Each year the United States trains Thai troops in military exercises within the Southeast Asian country. Thai officials were nervous, however, about sending soldiers to Iraq and insisted they were mostly engineers and others on a humanitarian mission who would shoot only in self-defense. Thai officials also played down fears that anti-American insurgents would consider the Thais legitimate targets because they were US allies.

"I believe Thai troops are not the attackers' targets because we are there to help," said General Surayud Chulanont, the armed forces supreme commander who saluted their departure on Sunday night. To guarantee that Thai troops are viewed in this respect, the Bangkok Post reported that Surayud "warned the soldiers to follow the strict code of conduct and customs, particularly the prohibition against physical contact with Muslim women".

It was believed earlier that Thailand was prepared to send a total of about 800 troops to Iraq all at once, but worry about the unraveling security situation in that country apparently prompted the number to be reduced to half.

"No one feels safe in Iraq now, and not a day goes by without more civilians being killed or injured by US soldiers or by armed groups acting with impunity," said London-based Amnesty International last Thursday, criticizing the lack of investigations whenever American soldiers kill civilians. "US forces are facing direct attacks and a serious law and order emergency, but that cannot be justification for a virtual license to kill," the human-rights group said.

The Thai government reflected a similar sentiment in August after an increase in violent attacks. "We admit the situation in Baghdad following the bomb attack on the UN headquarters is not good," Thaksin said in August. But Thailand's motivation for Iraqi involvement is more than its desire to lend a helping hand. By sending troops to Iraq, the Thai government hopes to forge an even stronger military alliance with the United States. When Thaksin met with US President George W Bush in Washington in June, the White House announced that "the United States is actively considering Thailand's designation as a Major Non-NATO Ally (MNNA)" to mark their close military ties. The Thai public, meanwhile, has mixed opinions about the US-led occupation of Iraq.

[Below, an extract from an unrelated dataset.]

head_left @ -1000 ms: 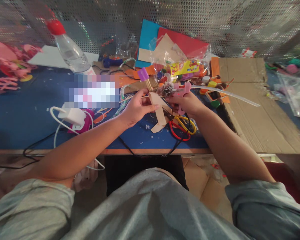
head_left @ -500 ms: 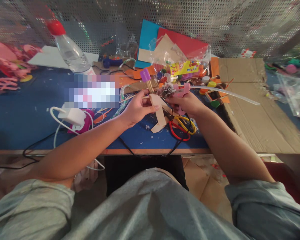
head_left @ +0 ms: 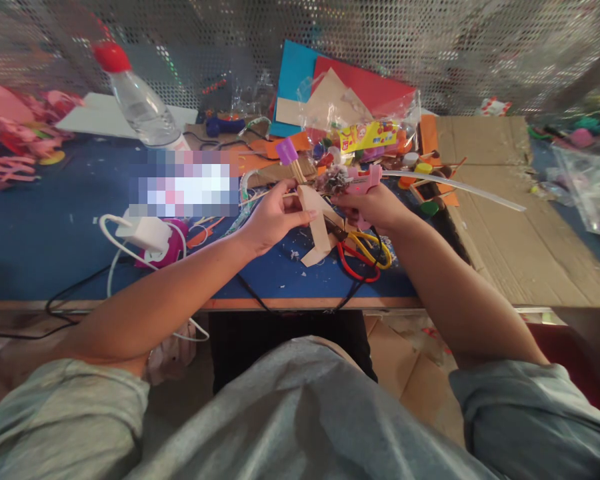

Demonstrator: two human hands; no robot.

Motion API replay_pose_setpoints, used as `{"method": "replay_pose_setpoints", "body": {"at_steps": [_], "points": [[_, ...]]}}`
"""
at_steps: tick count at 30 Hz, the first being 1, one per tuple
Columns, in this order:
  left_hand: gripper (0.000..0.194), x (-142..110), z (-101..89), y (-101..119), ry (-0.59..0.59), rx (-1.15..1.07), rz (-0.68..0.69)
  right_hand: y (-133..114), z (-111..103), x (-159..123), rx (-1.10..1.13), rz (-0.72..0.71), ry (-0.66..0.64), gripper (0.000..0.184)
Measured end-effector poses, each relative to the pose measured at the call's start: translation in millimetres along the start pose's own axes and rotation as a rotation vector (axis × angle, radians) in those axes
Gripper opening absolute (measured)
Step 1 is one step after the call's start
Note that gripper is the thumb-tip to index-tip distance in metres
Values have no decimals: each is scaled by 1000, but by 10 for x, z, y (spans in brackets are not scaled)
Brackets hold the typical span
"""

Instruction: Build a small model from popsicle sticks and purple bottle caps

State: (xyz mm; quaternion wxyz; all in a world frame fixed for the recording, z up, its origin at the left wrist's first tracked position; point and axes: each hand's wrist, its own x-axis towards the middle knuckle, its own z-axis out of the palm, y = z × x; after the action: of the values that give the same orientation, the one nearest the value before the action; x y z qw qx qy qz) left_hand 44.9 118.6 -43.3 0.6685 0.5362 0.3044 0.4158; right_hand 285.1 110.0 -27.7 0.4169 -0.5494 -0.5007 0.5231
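My left hand is closed on a craft piece made of a beige paper strip and thin wooden sticks. A purple piece caps the top of the sticks. In my right hand is a pink glue gun, its nozzle end smothered in greyish clumps and pointed left at the craft piece. Whether the nozzle touches the piece I cannot tell. A long clear glue stick juts from the gun's back. Scissors with red and yellow handles lie just below my right hand.
A tilted bottle with a red cap stands at the back left. Closer in are a white charger and its cables. Coloured card and small pots lie behind my hands, and flat cardboard covers the right side.
The purple-topped sticks have tipped slightly to the left. The glue stick's far end has shifted a little to the right. Both hands keep their hold and nearly the same place.
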Motion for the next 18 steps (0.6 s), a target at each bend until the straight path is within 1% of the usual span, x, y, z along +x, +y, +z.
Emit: {"method": "replay_pose_setpoints", "body": {"at_steps": [3, 10, 18], "points": [[77, -7, 10, 20, 15, -11, -11, -4, 6, -3, 42, 1, 3, 51], [73, -6, 0, 29, 27, -22, -34, 5, 12, -18, 79, -48, 36, 53], [77, 0, -2, 7, 11, -44, -46, 0, 65, -42, 182, -235, 91, 59]]}}
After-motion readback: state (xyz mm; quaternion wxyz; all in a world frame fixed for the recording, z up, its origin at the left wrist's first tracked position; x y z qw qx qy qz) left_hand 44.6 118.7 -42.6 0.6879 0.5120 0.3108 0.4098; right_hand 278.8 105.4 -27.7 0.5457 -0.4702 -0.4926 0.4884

"Thailand may be abundant in food, but it doesn't produce oil, so we may have to reconsider our position and continue to hold the farangs' [Caucasians'] toilet paper for some time to come," wrote a contributor to an online chat group dominated by anti-war comments and hosted by the website of the Nation, Thailand's respected English-language newspaper.

Some echo such anti-war feelings and dislike Thailand's decision to cede US requests. Some support the war, hoping the US occupation will end the spread of terrorism, while others fear it has worsened the danger. When the US began bombing Iraq, a small "stop the war" rally was held in Bangkok, where souvenir sellers offer T-shirts emblazoned with "The Twin Terrorists" and illustrated with portraits of Bush and bin Laden. Other T-shirts show bin Laden's head as a bull's-eye target.

This is also not the first time the US has looked to Thailand for help. Thailand sent forces to Afghanistan to support the US-led occupation there, and the US Central Intelligence Agency benefited from Thailand's cooperation in August when they jointly captured Hambali - also known as Riduan Isamuddin - in the Thai city of Ayutthaya. Hambali was a suspected leader of Indonesia's al Qaeda-inspired Jemaah Islamiya militant organization. He is currently undergoing interrogation by the US at an undisclosed site.

In Thailand's Muslim-majority south, meanwhile, Thai officials have suffered deadly hit-and-run attacks by a handful of local Islamic separatists for decades. And now many Thais are more concerned about Southeast Asia's own Islam-inspired terrorism spreading in Thailand. A few years ago, Thailand sent several hundred soldiers to East Timor to help stabilize the infant nation after it broke from Indonesia's domination, but that was under a United Nations mandate.